El chef cacereño protagoniza el último porgrama de 'Me meto en un jardín' y reivindica sus raíces, la cocina de toda la vida y su compromiso con Extremadura
13/07/2026 a las 11:27h.
Hay recetas que nunca pasan de moda porque saben a casa. Y precisamente de esa cocina que despierta recuerdos ha hablado el chef extremeño Toño Pérez durante su entrevista con Mercedes Milá en 'Me meto en un jardín', el programa de La 2 que recorrió Extremadura en caravana y que ya ha comenzado a compartir algunos de sus momentos más destacados en redes sociales.

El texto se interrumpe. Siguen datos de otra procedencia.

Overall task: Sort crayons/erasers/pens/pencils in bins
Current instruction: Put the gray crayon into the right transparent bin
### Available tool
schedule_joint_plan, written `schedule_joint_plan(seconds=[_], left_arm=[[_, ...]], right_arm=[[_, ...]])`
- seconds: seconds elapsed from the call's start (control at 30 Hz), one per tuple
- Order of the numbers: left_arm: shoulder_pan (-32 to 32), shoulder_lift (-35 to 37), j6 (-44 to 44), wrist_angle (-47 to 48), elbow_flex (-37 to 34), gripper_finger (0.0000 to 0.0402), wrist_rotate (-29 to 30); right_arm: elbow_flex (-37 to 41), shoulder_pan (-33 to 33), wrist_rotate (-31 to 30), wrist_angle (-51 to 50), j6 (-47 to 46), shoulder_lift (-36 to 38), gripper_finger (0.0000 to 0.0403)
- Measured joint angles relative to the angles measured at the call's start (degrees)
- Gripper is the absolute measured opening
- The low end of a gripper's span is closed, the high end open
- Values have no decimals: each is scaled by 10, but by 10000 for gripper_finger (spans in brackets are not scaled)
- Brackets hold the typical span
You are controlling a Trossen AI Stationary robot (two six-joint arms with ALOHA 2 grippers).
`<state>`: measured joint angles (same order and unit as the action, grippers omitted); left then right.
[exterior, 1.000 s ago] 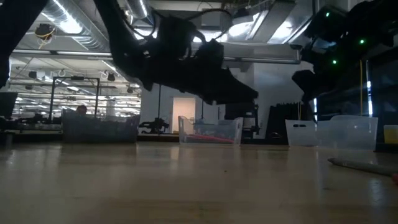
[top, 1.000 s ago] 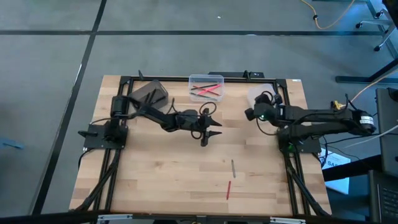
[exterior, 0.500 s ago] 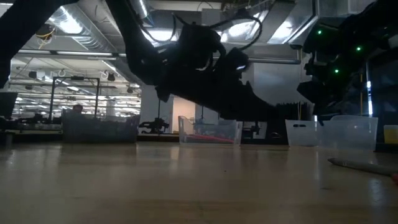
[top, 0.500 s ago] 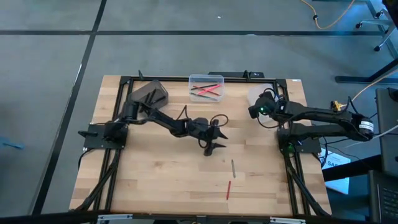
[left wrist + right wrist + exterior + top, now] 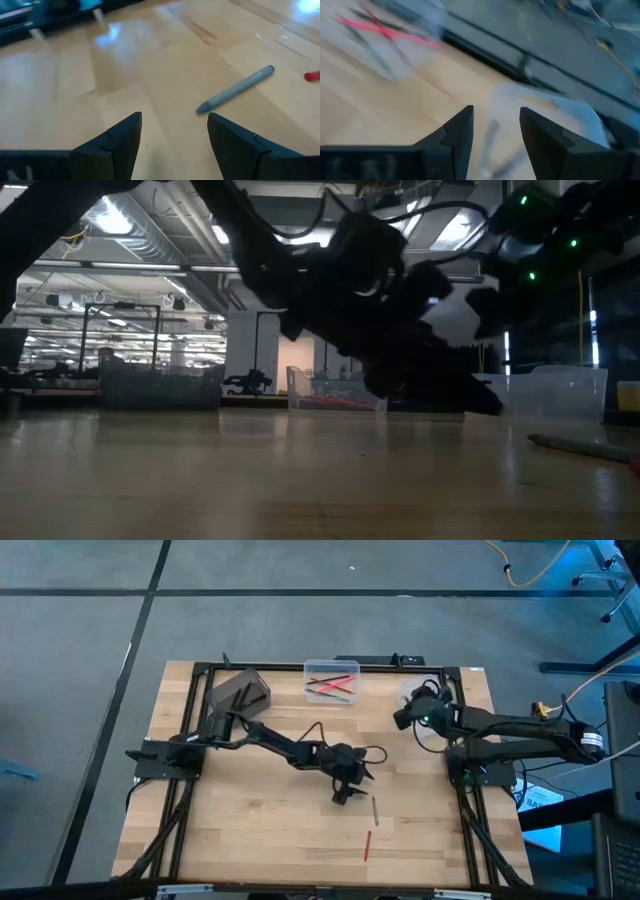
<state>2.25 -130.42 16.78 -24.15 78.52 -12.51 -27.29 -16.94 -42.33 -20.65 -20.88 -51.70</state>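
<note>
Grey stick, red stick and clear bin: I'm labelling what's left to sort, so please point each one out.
grey stick (image 5: 235, 91), left wrist view, middle of its shaft.
red stick (image 5: 367, 845), high view, middle of its length.
clear bin (image 5: 331, 666), high view, far rim.

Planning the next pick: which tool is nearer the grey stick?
Left. The left tool hovers beside the grey stick; the right tool is by the whitish bin.

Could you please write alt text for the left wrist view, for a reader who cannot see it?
The left end effector, fingers open and empty, hangs over a pale wooden table, with a grey pencil-like stick lying flat just ahead of it. The tip of a red stick shows at the frame's edge beyond the grey one.
</note>
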Motion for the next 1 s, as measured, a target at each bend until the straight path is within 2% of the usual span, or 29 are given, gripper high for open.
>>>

El cocinero de Atrio, en Cáceres, ha abierto las puertas de los jardines de su restaurante para conversar con la periodista sobre su infancia, su familia, sus comienzos y el profundo vínculo que mantiene con su tierra. Un episodio que se emitió el pasado fin de semana y que deja algunas de las reflexiones más personales del chef, desde el origen de uno de sus platos más emblemáticos hasta las razones por las que nunca ha querido abandonar su tierra.
«La cocina de la memoria»
Unos de los momentos más comentados de la entrevista llega cuando Toño Pérez habla de la influencia que ha tenido su familia en su forma de entender la cocina. «Lo es todo», responde al ser preguntado por sus raíces familiares, antes de explicar que uno de sus platos más emblemáticos de Atrio sigue siendo la sopa de tomate de su madre.
«La receta es la de mi madre, ella la aprendió de mi abuela y yo simplemente trabajo un poco la presentación», explica el chef, que define ese tipo de gastronomía como «la cocina de la memoria», esa capaz de emocionar a los comensales porque les transporta a los sabores de la infancia.
Durante la conversación con Mercedes Milá, Toño reconoce que, a lo largo de los años, han recibido propuestas para trasladar Atrio a ciudades como Madrid, Barcelona o incluso Nueva York, pero asegura que nunca se lo han planteado porque sienten que tienen una deuda con Extremadura. «Ahora nos toca devolver todo lo que esta tierra nos ha dado», afirma el chef, convencido de que el desarrollo de los pueblos pasa por la cultura y la formación.
«Los pueblos y los territorios solamente los cambiamos a través de la cultura, de la formación y en eso estamos», reflexiona. Una filosofía que ha acompañado a Atrio durante más de cuatro décadas, demostrando que también es posible ser un referente internacional sin renunciar a sus raíces.